It has been a while since we’ve seen US indices drop more than 2% in a single day. The carnage speaks for itself: high-beta (higher volatility) stocks were hit harder, with the small-cap Russell 2000 plunging 4.43%, while big tech stocks, measured by the Nasdaq 100 (QQQ), fell 3.61%.
In fact, the markets have been declining over the past week, highlighted by headlines like the Dow Jones Industrial Average’s 10-day losing streak — its longest in 50 years. While these headlines can spook investors, reacting impulsively is rarely wise. Let’s break this down.
The recent market correction was triggered by the Federal Reserve’s latest FOMC meeting. While the expected 0.25% rate cut was delivered, the committee surprised markets by projecting fewer rate cuts for 2025 — only two.

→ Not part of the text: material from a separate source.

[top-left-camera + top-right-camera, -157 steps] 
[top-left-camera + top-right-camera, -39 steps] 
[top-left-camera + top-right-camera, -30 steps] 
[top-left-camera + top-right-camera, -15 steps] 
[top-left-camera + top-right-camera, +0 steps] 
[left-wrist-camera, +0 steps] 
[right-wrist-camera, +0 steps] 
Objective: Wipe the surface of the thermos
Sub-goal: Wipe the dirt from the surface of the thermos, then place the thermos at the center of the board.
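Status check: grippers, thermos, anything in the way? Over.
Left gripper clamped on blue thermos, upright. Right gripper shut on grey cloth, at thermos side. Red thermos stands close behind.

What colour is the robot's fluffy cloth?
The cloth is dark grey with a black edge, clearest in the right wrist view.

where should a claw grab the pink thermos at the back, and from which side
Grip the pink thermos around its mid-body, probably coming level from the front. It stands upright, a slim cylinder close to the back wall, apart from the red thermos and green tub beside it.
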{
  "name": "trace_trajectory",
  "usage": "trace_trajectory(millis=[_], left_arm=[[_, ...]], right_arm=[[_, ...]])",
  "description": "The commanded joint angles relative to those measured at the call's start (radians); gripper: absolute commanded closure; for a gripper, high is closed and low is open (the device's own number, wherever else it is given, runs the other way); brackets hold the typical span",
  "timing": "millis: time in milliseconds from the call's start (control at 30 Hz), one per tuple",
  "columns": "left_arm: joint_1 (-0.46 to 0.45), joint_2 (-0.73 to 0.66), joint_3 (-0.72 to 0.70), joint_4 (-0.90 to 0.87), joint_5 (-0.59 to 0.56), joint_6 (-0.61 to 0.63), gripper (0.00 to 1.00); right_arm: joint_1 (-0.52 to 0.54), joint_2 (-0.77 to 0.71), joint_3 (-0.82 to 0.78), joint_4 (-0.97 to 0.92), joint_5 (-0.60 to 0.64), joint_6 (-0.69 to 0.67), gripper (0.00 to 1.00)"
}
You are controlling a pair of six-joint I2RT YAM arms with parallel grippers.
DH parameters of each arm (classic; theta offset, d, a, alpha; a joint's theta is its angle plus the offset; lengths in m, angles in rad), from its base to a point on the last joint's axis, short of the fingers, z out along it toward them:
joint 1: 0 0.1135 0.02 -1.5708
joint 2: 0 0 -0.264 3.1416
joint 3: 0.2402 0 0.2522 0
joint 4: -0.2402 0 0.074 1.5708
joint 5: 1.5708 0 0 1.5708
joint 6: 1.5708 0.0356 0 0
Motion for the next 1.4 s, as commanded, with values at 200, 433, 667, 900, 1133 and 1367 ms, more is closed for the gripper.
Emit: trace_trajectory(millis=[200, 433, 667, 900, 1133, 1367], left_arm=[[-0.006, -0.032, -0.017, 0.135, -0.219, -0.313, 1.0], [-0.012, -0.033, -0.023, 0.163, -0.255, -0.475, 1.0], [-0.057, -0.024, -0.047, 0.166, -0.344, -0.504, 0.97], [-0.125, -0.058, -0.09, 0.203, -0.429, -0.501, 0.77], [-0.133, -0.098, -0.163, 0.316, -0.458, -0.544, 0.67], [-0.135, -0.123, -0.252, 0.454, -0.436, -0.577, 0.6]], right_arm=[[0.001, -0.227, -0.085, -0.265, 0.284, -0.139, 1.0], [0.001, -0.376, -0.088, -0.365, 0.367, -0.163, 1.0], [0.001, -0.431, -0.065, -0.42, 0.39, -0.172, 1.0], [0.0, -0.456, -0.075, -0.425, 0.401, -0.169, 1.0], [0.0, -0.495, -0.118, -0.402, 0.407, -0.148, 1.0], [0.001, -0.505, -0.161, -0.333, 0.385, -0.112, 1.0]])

This adjustment implies that interest rates may not decline as much as previously forecast, forcing the market to realign with this new reality.

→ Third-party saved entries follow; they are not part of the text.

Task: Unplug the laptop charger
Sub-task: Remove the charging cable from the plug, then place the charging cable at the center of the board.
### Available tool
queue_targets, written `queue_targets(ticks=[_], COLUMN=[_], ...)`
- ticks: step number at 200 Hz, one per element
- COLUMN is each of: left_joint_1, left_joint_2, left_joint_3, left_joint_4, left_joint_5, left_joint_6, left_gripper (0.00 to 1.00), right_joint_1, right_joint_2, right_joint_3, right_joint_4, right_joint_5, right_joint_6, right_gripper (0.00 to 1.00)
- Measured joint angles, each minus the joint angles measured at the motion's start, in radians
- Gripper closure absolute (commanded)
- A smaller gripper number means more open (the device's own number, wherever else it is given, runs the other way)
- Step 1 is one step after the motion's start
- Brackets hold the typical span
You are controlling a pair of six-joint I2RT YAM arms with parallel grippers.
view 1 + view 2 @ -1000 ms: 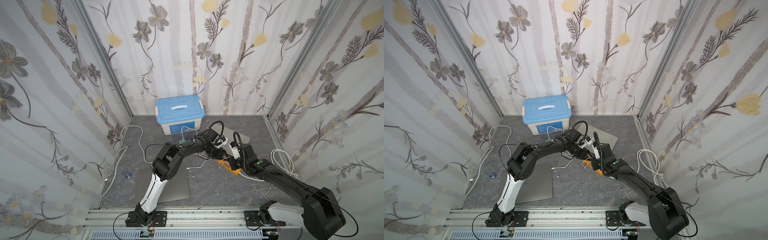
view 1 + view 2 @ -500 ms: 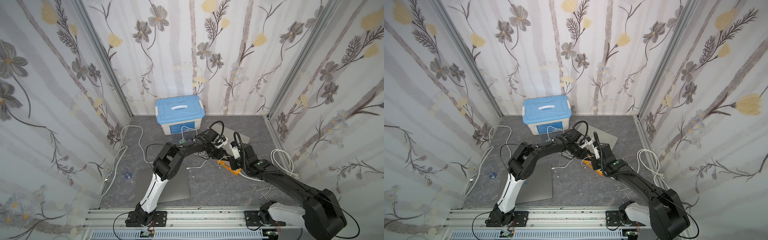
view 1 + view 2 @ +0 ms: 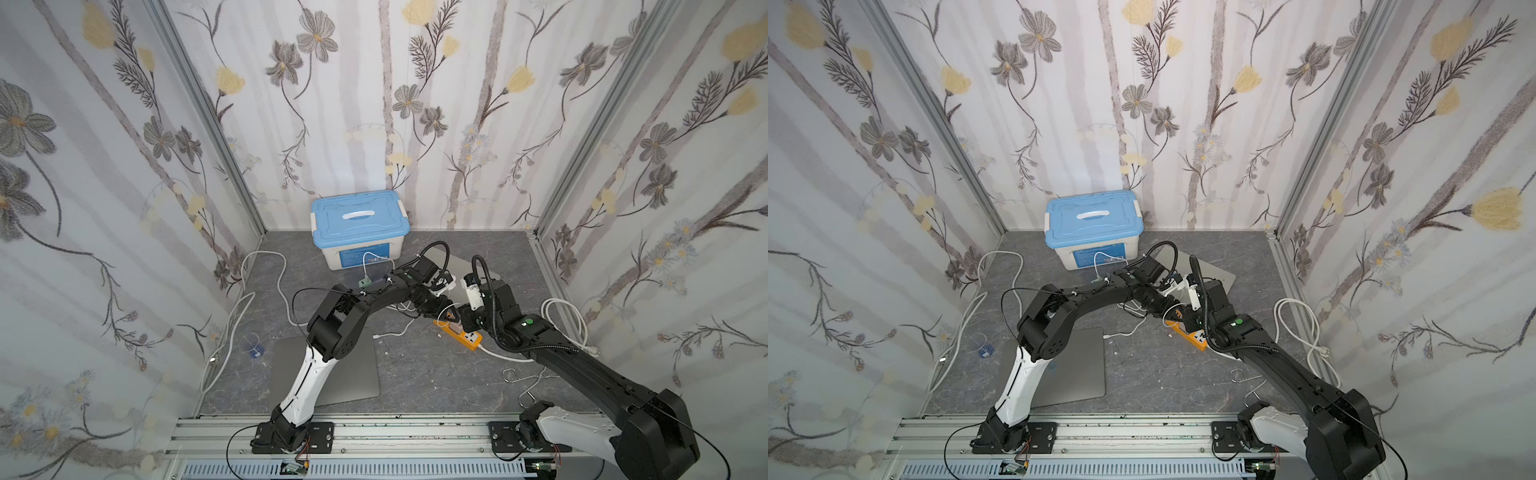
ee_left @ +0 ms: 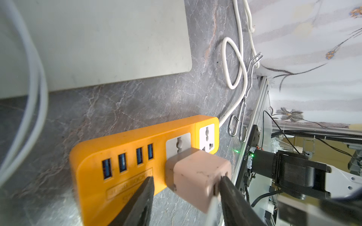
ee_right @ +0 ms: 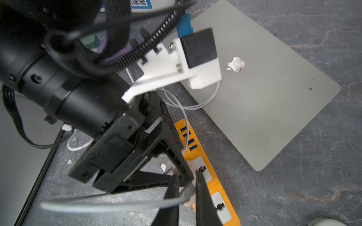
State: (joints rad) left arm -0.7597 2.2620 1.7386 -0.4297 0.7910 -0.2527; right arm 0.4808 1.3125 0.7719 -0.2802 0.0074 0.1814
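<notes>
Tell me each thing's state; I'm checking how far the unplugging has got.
charger adapter: plugged into the power strip.
power strip: one socket taken; end socket and USB ports empty.
left gripper: open, jaws straddling the charger adapter.
right gripper: shut on the charger cable.
MacBook: lid closed.
second laptop: lid closed.
storage box: lid on.
</notes>
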Motion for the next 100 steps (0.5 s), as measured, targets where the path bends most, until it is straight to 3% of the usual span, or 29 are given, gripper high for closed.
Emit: queue_targets(ticks=[58, 100], left_joint_1=[0.037, 0.064], left_joint_2=[-0.044, -0.111], left_joint_3=[0.192, 0.185], left_joint_4=[-0.101, -0.116], left_joint_5=[-0.179, -0.276], left_joint_6=[0.026, 0.02], left_gripper=[0.38, 0.37], right_joint_1=[-0.029, -0.128], right_joint_2=[0.033, 0.083], right_joint_3=[0.036, 0.107], right_joint_4=[-0.009, -0.045], right_joint_5=[0.014, 0.023], right_joint_6=[-0.008, -0.027], right_gripper=[0.87, 0.88])
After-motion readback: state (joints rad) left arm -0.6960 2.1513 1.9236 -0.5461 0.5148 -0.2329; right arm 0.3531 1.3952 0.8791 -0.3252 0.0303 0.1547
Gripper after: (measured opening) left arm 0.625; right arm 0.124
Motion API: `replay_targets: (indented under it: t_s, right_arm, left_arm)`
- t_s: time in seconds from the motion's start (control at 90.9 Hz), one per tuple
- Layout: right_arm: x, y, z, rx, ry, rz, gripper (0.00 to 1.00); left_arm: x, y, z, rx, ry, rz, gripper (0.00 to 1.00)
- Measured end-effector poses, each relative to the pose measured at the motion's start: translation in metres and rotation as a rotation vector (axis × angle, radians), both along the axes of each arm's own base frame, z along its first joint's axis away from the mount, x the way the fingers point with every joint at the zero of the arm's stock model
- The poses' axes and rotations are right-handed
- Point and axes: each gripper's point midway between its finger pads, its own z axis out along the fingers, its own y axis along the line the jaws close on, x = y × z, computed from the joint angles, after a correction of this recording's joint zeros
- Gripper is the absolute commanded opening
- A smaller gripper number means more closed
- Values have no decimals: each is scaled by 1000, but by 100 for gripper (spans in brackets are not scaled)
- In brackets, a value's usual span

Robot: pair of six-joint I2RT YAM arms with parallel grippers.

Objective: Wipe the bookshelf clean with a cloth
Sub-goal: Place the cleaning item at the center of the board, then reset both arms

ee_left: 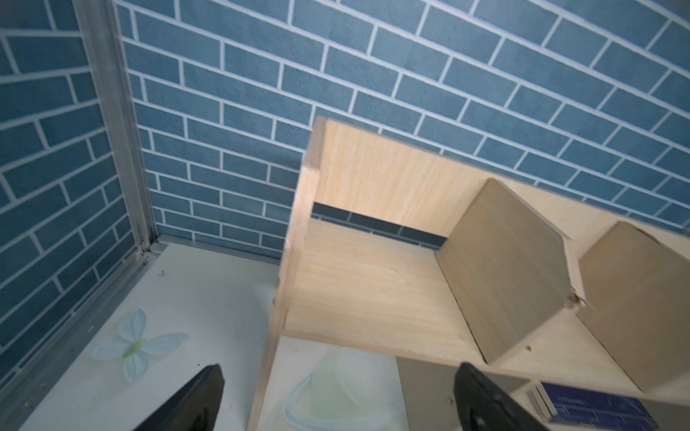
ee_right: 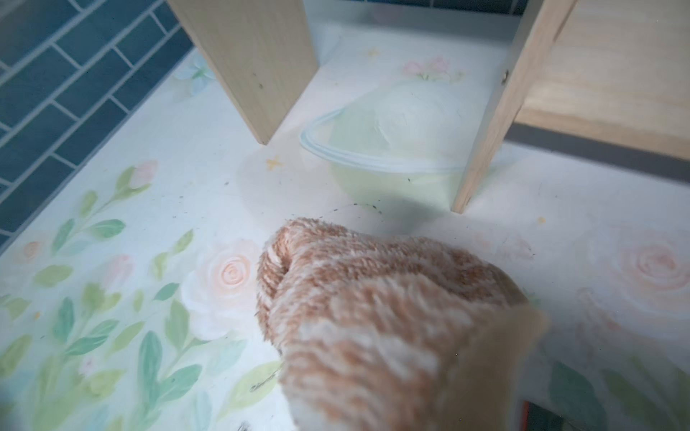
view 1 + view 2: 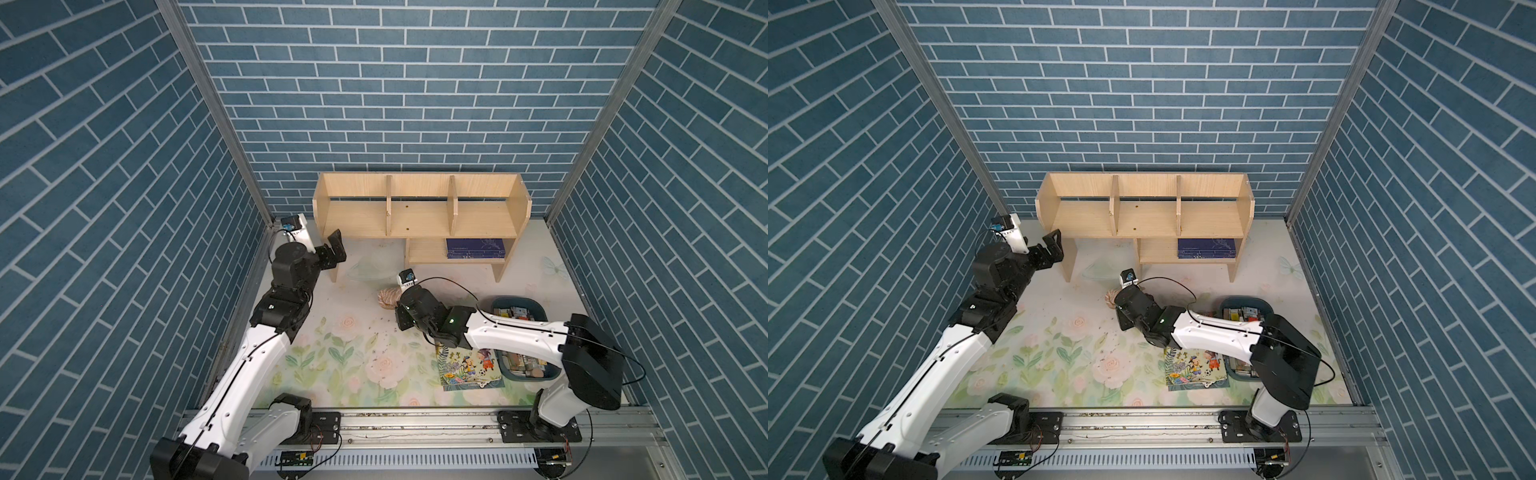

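Right wrist view: the cloth (image 2: 373, 317) is bunched in the tightly closed right end effector (image 3: 395, 307), just in front of the bookshelf (image 3: 482, 187). The left end effector (image 3: 336, 249) gapes wide and empty beside its left end. Looks like the carry step; next, the cloth needs lifting onto the upper tier (image 3: 419, 220).

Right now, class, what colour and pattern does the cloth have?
The cloth is tan and cream in fine stripes, clearest in the right wrist view.

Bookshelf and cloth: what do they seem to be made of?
The bookshelf looks like pale, matt wood board: grain lines and raw plank edges show. The cloth looks like a fluffy terry or microfibre fabric, striped tan and cream, with a fuzzy pile.
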Motion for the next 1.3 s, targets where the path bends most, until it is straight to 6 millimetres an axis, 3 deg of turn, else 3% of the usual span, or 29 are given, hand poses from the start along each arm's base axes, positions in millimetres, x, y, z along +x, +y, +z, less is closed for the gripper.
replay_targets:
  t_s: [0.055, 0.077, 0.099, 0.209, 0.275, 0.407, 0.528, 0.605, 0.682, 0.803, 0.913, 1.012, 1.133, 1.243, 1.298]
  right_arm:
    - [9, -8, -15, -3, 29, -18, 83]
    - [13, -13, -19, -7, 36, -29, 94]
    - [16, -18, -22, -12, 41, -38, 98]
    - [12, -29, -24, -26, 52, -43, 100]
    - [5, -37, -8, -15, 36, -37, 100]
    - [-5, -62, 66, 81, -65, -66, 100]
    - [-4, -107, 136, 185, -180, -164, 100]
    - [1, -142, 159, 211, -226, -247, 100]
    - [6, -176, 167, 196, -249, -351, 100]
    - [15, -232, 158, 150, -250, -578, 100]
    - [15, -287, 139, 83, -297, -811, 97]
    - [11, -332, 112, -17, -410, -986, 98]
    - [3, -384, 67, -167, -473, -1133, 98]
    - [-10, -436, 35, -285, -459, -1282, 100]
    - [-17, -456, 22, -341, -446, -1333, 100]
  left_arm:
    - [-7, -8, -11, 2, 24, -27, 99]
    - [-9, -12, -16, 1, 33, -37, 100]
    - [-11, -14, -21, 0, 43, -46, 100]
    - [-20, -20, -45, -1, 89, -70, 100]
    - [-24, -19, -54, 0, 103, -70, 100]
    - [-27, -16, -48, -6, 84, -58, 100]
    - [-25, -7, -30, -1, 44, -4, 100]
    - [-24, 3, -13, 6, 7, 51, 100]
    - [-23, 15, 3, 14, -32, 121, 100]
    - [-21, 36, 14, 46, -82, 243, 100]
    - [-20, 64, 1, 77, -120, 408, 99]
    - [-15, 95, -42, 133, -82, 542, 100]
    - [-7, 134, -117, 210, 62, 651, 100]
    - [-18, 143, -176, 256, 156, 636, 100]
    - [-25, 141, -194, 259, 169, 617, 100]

Interest-rate-sensitive sectors, like growth stocks and REITs, took a heavier hit in this adjustment.
The rate cut also affected bond prices, with longer-duration bonds seeing sharper declines. As a result, bond funds are feeling the pinch. Year-to-date, bond prices have already struggled due to rising longer-term interest rates. Beyond inflation expectations, fiscal policies under Trump — including increased government debt — have raised concerns about U.S. creditworthiness, driving interest rates higher to compensate for perceived risks.
The Fed’s cautious outlook reflects concerns about inflation. Proposed trade tariffs under Trump could increase the cost of goods, fueling price pressures. Simultaneously, a robust job market suggests the economy isn’t at risk of a slowdown. Together, these factors justify the Fed’s more measured approach to rate cuts, signaling apprehension about the economic landscape in 2025.
In an unexpected twist, Fed Chair Jerome Powell addressed Trump’s proposal to establish a U.S. Strategic Reserve to hold Bitcoin, stating that the Fed is not allowed to hold the cryptocurrency. Bitcoin dropped 5% following this announcement. However, its decline could also be attributed to broader market trends, as Bitcoin often moves like a leveraged tech stock. With QQQ down, Bitcoin’s movement may simply reflect this correlation.
Investors should remember that market volatility is a natural part of investing. It has been four months since the last significant volatility spike, measured by the VIX, which occurred in August amid recession fears and unwinding of the yen carry trade. That episode passed, and this one likely will too.
Despite the sell-off, the broader market trend remains upward. Prices are still above the 200-day moving average, signaling that the bull market isn’t over. While pullbacks are inevitable, they are not a reason to panic. The ability to stay psychologically resilient during such drops is the price investors pay for superior long-term stock returns. Stay the course.